◆ **ACTIVITY**
Each line of the records below that holds "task" should be returned.

◆ **SOURCE INFORMATION**
....................
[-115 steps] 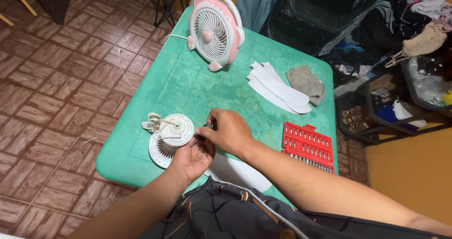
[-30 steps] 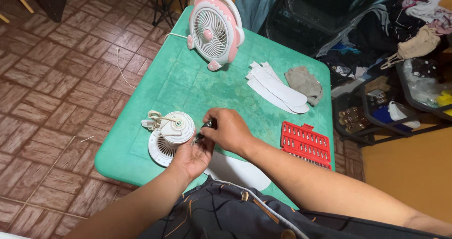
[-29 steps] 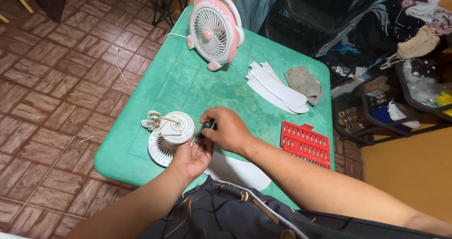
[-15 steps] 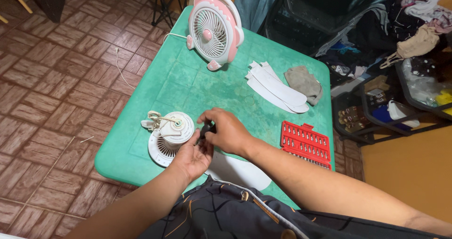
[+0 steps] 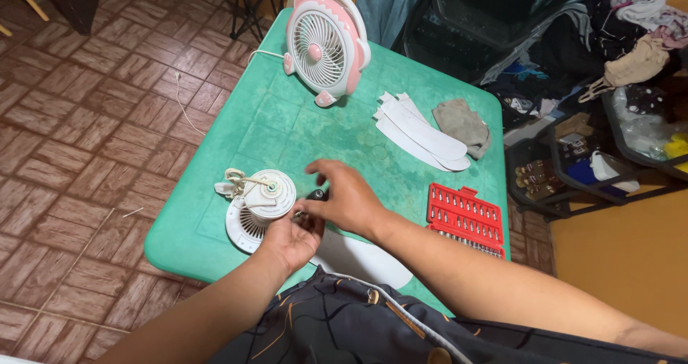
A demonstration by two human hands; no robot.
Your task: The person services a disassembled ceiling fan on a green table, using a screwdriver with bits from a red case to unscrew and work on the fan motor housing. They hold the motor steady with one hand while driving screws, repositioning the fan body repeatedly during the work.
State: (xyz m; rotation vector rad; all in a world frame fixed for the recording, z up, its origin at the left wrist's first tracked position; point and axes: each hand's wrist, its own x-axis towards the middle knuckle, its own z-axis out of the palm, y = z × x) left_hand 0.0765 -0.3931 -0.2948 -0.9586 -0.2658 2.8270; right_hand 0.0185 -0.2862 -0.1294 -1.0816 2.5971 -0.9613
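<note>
Reddish-brown floor tiles [image 5: 79,142] surround a green table [image 5: 301,127], seen from the head camera, the only view. The landmark is a white motor unit [image 5: 266,195], a round drum with a coiled cord on top, seated on a vented white disc near the table's front left corner. Well behind it, at the far edge, stands an assembled pink and white desk fan [image 5: 326,41]. To the motor's right and further back lie white fan blades [image 5: 421,131] with a grey cloth [image 5: 464,124] touching them. Further right, level with the motor, an open red bit set [image 5: 466,217] lies flat.

The left hand [image 5: 290,241] sits just in front and right of the motor, fingers curled together against its side. The right hand [image 5: 347,199] comes in from the right, thumb and fingers pinched around a small black tool handle [image 5: 316,194] whose tip points at the drum's side.

As a judgement, the teardown looks well along: blades are off and the motor stands bare, while the drum is still seated on its disc and the cord still attached.

The tool tip and whatever it meets are hidden behind the left fingers. A white panel [image 5: 362,256] in front of the motor is partly covered by the right forearm. Clutter beyond the table's right edge is too jumbled to name.
</note>
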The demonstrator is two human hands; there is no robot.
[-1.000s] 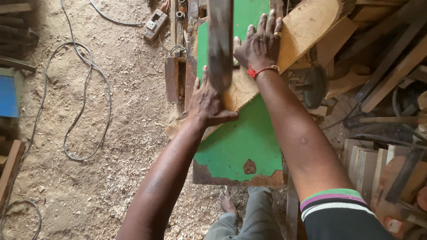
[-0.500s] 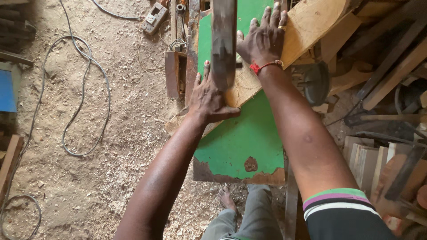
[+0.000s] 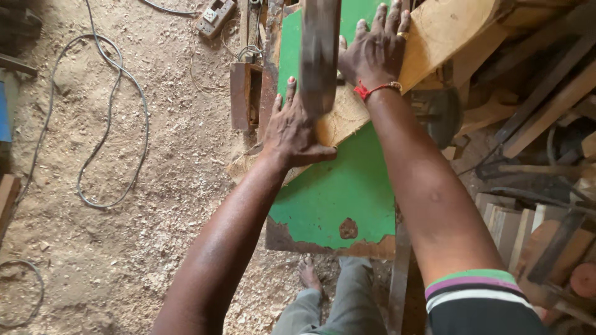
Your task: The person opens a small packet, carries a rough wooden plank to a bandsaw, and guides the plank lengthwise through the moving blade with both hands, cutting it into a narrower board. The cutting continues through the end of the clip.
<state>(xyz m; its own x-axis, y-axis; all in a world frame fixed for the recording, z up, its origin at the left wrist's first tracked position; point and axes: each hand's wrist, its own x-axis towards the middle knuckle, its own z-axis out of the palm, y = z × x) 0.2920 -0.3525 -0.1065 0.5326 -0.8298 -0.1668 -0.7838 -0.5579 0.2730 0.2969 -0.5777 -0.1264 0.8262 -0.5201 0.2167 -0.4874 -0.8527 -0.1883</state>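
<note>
A thick pale wooden plank [image 3: 444,31] lies slanted across a green saw table [image 3: 335,192]. My left hand [image 3: 293,127] presses flat on the plank's near end, fingers spread. My right hand [image 3: 375,53], with a red thread bracelet at the wrist, lies flat on the plank farther up. Between the two hands a dark upright saw guide [image 3: 320,53] stands blurred in front of the plank and hides part of it.
Sawdust covers the floor at left, with a looping grey cable [image 3: 118,124] and a socket box [image 3: 214,17]. Stacked timber and offcuts [image 3: 534,205] crowd the right side. A brown wooden block [image 3: 241,93] sits beside the table. My bare foot [image 3: 308,273] stands below the table's edge.
Both hands have stayed flat on the plank and moved slightly forward with it past the upright guide. The view has shifted a little.
</note>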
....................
◆ **OUTPUT FOR THIS EXERCISE**
Your task: The person services a disassembled ceiling fan on a green table, using a screwdriver with bits from a red case to unscrew and work on the fan motor housing. They hold the motor steady with one hand while driving screws, repositioning the fan body repeatedly during the work.
Your task: The person opens a small packet, carries a rough wooden plank to a bandsaw, and guides the plank lengthwise through the moving blade with both hands, cutting it into a narrower board. The cutting continues through the end of the clip.

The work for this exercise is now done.